To help evaluate your risk of developing atherosclerotic heart disease

When to Get Tested?

When you have a personal or family history of heart disease and/or hyperlipidaemia and your doctor is trying to determine your risk of developing cardiovascular disease; sometimes measured to help monitor treatment for hyperlipidaemia or to help diagnose a rare Apo B deficiency

Sample Required?

A blood sample drawn from a vein in your arm

Note: This test is often ordered at the same time as other tests that require fasting (such as a LDL-C, HDL-C and triglycerides); therefore, you may be instructed to fast for 12 hours prior to having this test.

The Test Sample

What is being tested?

Apo B-100 is a protein that is an essential part of the very low density lipoprotein (VLDL) and low density lipoprotein (LDL) complexes. Apolipoprotein B helps provide structural integrity to complexes and directs transport of the water-insoluble lipids (like cholesterol and triglycerides) that are part of the VLDL or LDL complex. Apo B is recognised by receptors found on the surface of many of the body's cells. These receptors promote the uptake of cholesterol into the cells.

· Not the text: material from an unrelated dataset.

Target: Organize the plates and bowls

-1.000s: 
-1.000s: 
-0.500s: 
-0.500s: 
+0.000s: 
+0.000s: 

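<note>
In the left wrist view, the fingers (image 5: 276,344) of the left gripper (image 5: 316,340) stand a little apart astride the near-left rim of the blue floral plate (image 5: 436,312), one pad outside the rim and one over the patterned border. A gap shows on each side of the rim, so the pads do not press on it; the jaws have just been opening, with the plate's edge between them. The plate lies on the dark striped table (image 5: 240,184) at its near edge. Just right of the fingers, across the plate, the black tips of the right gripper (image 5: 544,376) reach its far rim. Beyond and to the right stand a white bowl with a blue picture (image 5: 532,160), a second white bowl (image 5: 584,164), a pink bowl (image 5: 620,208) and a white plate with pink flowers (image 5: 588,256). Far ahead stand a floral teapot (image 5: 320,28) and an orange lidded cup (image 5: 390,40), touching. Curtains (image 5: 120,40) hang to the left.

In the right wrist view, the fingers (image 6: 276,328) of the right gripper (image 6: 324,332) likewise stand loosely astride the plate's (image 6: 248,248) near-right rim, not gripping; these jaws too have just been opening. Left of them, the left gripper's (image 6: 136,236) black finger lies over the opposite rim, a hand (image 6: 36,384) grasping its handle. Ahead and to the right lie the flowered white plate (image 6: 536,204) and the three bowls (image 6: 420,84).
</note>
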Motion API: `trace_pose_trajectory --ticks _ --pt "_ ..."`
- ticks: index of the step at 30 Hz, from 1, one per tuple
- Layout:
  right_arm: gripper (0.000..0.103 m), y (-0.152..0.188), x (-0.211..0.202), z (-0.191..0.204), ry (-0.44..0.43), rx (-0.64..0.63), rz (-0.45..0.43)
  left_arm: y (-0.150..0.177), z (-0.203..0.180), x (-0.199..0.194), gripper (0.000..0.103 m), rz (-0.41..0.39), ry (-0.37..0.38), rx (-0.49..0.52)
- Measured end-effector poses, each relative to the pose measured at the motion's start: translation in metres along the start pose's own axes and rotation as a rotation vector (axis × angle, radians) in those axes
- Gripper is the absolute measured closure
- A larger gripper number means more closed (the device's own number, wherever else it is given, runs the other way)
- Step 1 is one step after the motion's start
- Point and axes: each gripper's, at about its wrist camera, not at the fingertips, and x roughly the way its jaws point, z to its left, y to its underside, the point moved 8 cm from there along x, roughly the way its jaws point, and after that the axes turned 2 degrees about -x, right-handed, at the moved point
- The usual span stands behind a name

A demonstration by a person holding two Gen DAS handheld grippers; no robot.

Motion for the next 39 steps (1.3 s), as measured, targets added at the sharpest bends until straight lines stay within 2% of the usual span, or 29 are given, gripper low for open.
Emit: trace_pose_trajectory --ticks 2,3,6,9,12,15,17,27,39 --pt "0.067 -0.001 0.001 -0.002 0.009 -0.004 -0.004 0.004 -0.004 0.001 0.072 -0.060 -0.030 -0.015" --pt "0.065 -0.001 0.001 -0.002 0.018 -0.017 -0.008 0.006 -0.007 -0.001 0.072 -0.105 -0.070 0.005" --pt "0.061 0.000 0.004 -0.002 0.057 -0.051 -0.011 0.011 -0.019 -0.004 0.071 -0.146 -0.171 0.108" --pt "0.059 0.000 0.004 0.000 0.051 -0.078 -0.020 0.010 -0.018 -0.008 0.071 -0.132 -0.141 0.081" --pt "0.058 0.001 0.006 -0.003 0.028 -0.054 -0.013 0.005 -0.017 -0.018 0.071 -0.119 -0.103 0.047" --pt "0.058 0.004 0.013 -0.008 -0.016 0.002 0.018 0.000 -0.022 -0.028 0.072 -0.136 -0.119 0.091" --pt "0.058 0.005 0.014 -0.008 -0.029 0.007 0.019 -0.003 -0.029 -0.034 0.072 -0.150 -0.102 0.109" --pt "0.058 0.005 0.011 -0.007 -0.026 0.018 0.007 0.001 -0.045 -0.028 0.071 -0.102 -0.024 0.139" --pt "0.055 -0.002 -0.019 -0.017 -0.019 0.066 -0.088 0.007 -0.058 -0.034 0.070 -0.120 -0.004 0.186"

There are actually two forms of apolipoprotein B: Apo B-100 and Apo B-48. Apo B-48 is created in the intestines. It is an integral part of the structure of chylomicrons, large lipoproteins that are responsible for the initial transport of dietary lipids to the liver. In the liver, the body repackages the lipids and combines them with Apo B-100 (made in the liver) to form triglyceride-rich VLDL. In the bloodstream, an enzyme called lipoprotein lipase (LPL) removes triglycerides from VLDL to create first, intermediate density lipoproteins (IDL) and then, low density lipoproteins (LDL - the "bad" cholesterol). Each VLDL particle contains one molecule of Apo B-100, which is retained as VLDL shrinks to become the more cholesterol-rich LDL. Laboratory tests typically measure only Apo B-100, which is often reported simply as Apo B or apolipoprotein B.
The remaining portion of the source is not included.